COLLECTED MATERIAL section start

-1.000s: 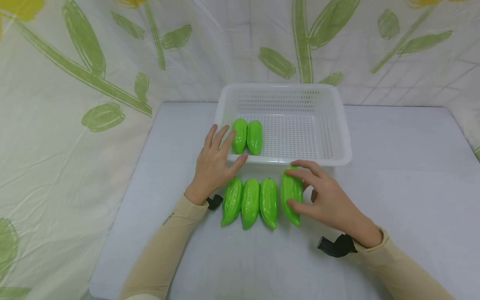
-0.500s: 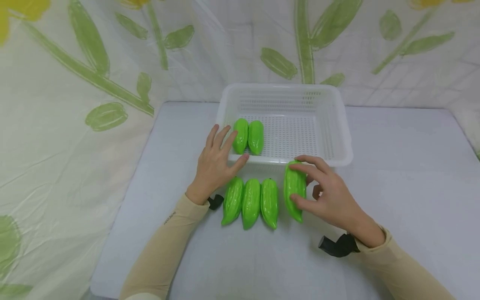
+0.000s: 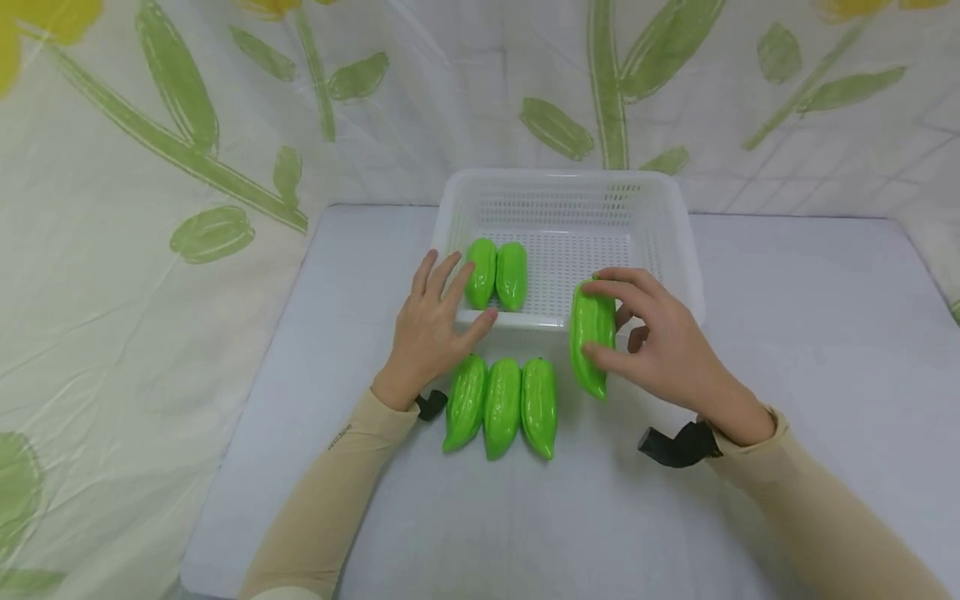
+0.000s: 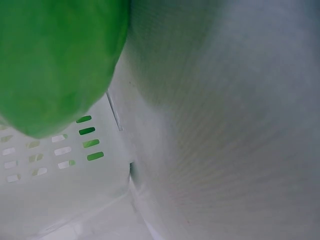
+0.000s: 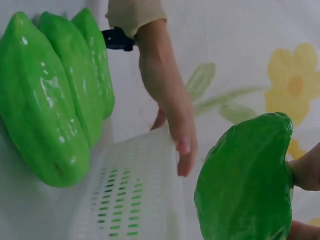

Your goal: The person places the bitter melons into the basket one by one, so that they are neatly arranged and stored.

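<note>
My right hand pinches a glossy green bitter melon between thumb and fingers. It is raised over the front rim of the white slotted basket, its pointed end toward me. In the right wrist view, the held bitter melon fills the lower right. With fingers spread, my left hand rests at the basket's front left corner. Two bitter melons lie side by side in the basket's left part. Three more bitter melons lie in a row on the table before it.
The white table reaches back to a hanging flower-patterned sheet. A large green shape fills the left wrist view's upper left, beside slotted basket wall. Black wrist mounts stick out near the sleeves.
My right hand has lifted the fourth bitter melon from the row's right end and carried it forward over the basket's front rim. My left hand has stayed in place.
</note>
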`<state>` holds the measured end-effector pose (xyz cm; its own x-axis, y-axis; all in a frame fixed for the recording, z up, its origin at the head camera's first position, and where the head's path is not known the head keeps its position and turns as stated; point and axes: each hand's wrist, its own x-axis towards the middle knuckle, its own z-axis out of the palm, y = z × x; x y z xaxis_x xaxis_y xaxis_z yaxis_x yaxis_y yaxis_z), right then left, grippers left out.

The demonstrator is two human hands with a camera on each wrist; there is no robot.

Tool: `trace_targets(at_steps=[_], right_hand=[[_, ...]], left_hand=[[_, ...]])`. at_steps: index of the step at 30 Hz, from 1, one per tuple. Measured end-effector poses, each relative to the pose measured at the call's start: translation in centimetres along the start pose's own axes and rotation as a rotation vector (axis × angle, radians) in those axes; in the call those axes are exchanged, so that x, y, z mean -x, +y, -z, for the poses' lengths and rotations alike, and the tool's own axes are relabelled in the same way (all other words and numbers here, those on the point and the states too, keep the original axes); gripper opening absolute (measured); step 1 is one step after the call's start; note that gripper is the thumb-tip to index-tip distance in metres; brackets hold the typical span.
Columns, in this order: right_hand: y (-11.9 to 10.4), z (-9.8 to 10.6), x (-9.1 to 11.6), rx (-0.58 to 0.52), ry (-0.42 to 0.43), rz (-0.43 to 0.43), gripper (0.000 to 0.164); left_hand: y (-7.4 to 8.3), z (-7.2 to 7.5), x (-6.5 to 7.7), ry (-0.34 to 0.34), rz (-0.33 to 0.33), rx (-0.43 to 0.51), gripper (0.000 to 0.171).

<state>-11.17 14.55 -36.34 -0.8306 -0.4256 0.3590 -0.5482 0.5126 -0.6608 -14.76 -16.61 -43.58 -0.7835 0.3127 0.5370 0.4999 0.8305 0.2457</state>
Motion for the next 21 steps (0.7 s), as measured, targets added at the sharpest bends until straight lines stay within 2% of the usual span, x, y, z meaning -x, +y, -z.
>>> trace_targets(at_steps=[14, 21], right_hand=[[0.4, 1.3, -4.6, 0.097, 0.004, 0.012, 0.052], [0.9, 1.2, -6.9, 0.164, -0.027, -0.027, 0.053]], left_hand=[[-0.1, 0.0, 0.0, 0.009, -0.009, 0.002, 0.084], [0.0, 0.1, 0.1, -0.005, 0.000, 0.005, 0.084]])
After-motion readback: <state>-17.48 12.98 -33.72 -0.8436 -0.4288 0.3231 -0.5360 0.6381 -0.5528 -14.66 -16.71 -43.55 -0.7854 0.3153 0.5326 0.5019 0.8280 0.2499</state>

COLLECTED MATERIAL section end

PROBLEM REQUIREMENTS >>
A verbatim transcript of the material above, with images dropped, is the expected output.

WRITTEN ANSWER >>
-1.000s: 
-0.500s: 
+0.000s: 
+0.000s: 
+0.000s: 

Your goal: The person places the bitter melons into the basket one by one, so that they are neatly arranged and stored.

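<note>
My right hand pinches a glossy green bitter melon between thumb and fingers. It is raised over the front rim of the white slotted basket, its pointed end toward me. In the right wrist view, the held bitter melon fills the lower right. With fingers spread, my left hand rests at the basket's front left corner. Two bitter melons lie side by side in the basket's left part. Three more bitter melons lie in a row on the table before it.
The white table reaches back to a hanging flower-patterned sheet. A large green shape fills the left wrist view's upper left, beside slotted basket wall. Black wrist mounts stick out near the sleeves.
My right hand has lifted the fourth bitter melon from the row's right end and carried it forward over the basket's front rim. My left hand has stayed in place.
</note>
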`<state>` holds the measured end-effector pose (xyz cm; its own x-axis, y-axis; all in a frame fixed for the recording, z up, its origin at the head camera's first position, and where the head's path is not known the head keeps its position and turns as stated; point and axes: each hand's wrist, its own x-axis towards the middle knuckle, its own z-axis out of the palm, y = z × x; x y z xaxis_x xaxis_y xaxis_z yaxis_x yaxis_y yaxis_z), right then left, grippers left out.

The demonstrator is two human hands with a camera on each wrist; there is no robot.

Tool: `trace_targets(at_steps=[_], right_hand=[[_, ...]], left_hand=[[_, ...]])`. at_steps: index of the step at 30 Hz, from 1, one per tuple. Measured end-effector poses, each relative to the pose measured at the call's start: translation in centimetres along the start pose's own axes and rotation as a rotation vector (axis × angle, radians) in those axes; in the call those axes are exchanged, so that x, y, z mean -x, +y, -z, for the poses' lengths and rotations alike, and the tool's own axes are relabelled in the same way (all other words and numbers here, those on the point and the states too, keep the original axes); gripper opening absolute (measured); step 1 is one step after the call's start; note that gripper is the thumb-tip to index-tip distance in metres; brackets hold the typical span.
Columns, in this order: right_hand: y (-11.9 to 10.4), z (-9.8 to 10.6), x (-9.1 to 11.6), rx (-0.58 to 0.52), ry (-0.42 to 0.43), rz (-0.43 to 0.43), gripper (0.000 to 0.164); left_hand: y (-7.4 to 8.3), z (-7.2 to 7.5), x (-6.5 to 7.7), ry (-0.34 to 0.34), rz (-0.33 to 0.33), rx (-0.43 to 0.51), gripper (0.000 to 0.171).

<state>-11.17 14.55 -36.34 -0.8306 -0.4256 0.3590 -0.5482 0.5126 -0.6608 -14.76 -16.61 -43.58 -0.7835 0.3127 0.5370 0.4999 0.8305 0.2457</state>
Motion for the next 21 steps (0.7 s), as measured, targets added at the sharpest bends until straight lines stay within 2% of the usual span, x, y, z meaning -x, +y, -z.
>>> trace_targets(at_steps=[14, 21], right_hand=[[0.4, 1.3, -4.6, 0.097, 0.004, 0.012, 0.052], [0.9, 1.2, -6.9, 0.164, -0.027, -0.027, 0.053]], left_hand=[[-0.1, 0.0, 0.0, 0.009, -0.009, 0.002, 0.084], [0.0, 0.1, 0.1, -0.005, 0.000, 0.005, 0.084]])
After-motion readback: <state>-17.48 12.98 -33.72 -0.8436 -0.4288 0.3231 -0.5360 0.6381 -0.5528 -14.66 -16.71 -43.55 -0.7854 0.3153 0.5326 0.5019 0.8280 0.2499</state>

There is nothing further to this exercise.